Using the Liferay DXP Service

The Liferay service is the heartbeat of any project in Liferay Cloud (SaaS or PaaS). It runs the application’s Liferay DXP instance and interacts with other services like the web server, Elasticsearch, and database.

The Liferay service is one of several services available in Liferay Cloud.

The Liferay service in Liferay Cloud can be used in many of the same ways as an on-premise instance of Liferay DXP. However, there are also several differences in configuration and development workflow when working with an instance in Liferay Cloud.

See the Liferay service limitations for more information.

Choosing a Version

The major version of Liferay DXP that you are using is configured within the LCP.json file within the liferay/ folder of your Git repository. Set the major version as the image variable using a Docker image name within the LCP.json file:

"image": "liferaycloud/liferay-dxp:7.4-5.8.1"

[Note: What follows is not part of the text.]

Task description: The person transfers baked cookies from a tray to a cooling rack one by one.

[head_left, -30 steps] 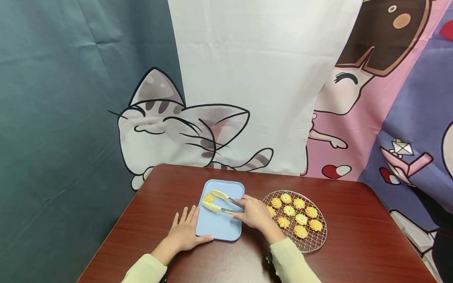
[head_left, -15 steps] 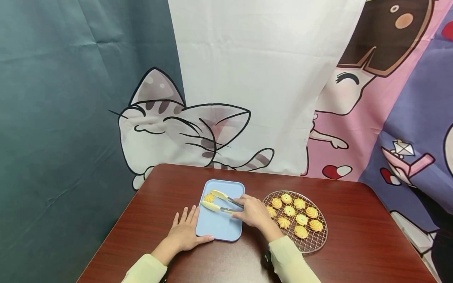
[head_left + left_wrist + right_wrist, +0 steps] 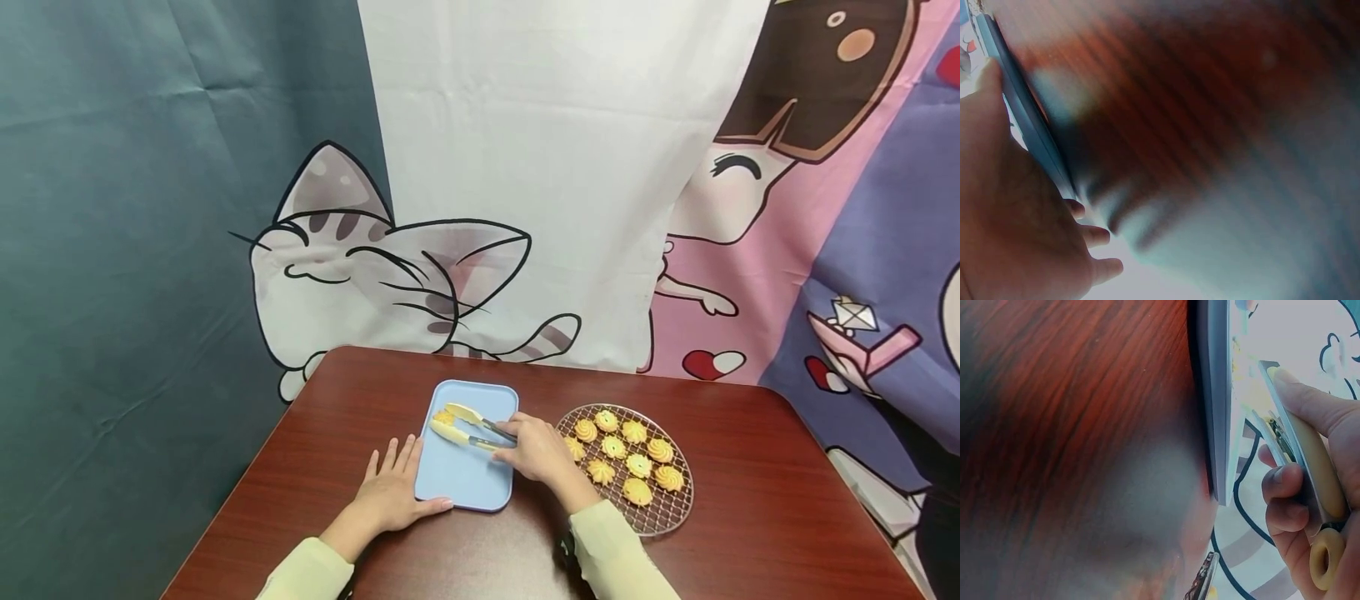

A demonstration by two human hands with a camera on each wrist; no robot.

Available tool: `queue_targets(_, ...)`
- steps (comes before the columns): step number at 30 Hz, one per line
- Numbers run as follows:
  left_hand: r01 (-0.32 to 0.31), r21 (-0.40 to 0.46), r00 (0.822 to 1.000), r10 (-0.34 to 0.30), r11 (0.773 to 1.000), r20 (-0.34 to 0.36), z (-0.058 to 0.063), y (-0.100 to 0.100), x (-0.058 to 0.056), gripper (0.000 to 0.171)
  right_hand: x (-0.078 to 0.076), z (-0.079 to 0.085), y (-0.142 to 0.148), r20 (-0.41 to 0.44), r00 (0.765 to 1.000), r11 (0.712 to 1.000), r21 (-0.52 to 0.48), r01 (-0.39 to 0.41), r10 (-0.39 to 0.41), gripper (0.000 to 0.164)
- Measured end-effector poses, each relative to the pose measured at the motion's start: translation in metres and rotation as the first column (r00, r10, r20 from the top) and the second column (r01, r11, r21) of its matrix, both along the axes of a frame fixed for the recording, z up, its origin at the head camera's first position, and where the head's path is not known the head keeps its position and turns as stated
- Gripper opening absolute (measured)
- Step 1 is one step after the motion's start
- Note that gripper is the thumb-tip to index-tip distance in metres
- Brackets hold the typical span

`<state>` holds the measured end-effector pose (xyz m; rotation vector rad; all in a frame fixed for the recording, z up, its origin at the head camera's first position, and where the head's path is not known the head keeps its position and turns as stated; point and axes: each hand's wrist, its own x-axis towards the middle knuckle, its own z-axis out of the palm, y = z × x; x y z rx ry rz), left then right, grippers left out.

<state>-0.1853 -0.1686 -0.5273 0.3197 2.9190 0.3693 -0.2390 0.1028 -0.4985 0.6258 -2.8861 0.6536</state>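
Note:
A light blue tray [image 3: 463,482] lies on the table, also seen edge-on in the right wrist view. My right hand [image 3: 542,450] grips a pair of tongs [image 3: 452,432] with pale yellow tips over it. In the right wrist view, thumb and fingers hold the yellow-backed metal arms of the tongs [image 3: 1317,464]. A swirled golden cookie [image 3: 443,416] sits in the tray's far left corner, between the tong tips and partly hidden by them. My left hand [image 3: 393,493] rests with fingers spread along the tray's left edge, its thumb at the near edge.
Right of the tray stands a round wire rack [image 3: 654,518] bearing several piped cookies [image 3: 639,465]. My right forearm covers part of its left side. The dark red wooden table [image 3: 757,483] ends at a printed cloth backdrop [image 3: 570,208].
The tongs have narrowed, their near tip moving toward the cookie, which is now more covered. My left hand, the tray and the rack stay put.

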Motion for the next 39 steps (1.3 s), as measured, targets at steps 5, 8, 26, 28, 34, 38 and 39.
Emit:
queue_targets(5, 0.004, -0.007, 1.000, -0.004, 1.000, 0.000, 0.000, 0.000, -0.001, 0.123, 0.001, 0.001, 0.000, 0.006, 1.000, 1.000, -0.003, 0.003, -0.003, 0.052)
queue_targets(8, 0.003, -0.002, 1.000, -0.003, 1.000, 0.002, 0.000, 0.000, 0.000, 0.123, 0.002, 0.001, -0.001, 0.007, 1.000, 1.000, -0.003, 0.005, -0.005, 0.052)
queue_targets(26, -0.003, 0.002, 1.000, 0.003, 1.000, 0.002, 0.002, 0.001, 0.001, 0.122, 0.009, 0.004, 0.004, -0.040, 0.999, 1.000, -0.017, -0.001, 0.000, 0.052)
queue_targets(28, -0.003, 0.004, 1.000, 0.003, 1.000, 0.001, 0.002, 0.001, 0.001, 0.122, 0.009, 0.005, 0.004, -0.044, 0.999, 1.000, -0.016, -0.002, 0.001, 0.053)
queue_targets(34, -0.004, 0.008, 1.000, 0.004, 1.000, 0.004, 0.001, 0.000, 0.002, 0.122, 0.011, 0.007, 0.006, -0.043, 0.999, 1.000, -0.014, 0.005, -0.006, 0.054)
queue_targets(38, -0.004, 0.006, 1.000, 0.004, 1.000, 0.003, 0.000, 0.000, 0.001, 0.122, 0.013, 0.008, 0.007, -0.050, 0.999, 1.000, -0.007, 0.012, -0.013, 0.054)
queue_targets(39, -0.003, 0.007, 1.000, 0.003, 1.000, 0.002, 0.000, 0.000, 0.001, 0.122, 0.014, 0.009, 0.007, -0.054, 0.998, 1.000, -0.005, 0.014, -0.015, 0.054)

Define the specific service pack and fix pack through the gradle.properties file within the same liferay/ folder. The liferay.workspace.docker.image.liferay property defines another Docker image name with this specific fix pack level that is used for the actual deployment:

liferay.workspace.docker.image.liferay=liferay/dxp:7.4.13-u122

You can check the Services Changelog for Liferay Cloud to see a reference for each new release. Each new Service update includes Docker images that you can use for your instance. You can also directly check the DXP tags on Docker Hub to find the Docker image names to use.

Use the new version from the release notes to update the Docker image value. The new Docker image will be used when your instance starts up or the next time you deploy the Liferay service from your repository. You can also use the Docker images for new releases to upgrade the properties for your other services.

Deployment (Customization, Patching, and Licensing)

Deploying custom additions to Liferay DXP involves adding the new module, license, or hotfix to the appropriate locations in the Git repository.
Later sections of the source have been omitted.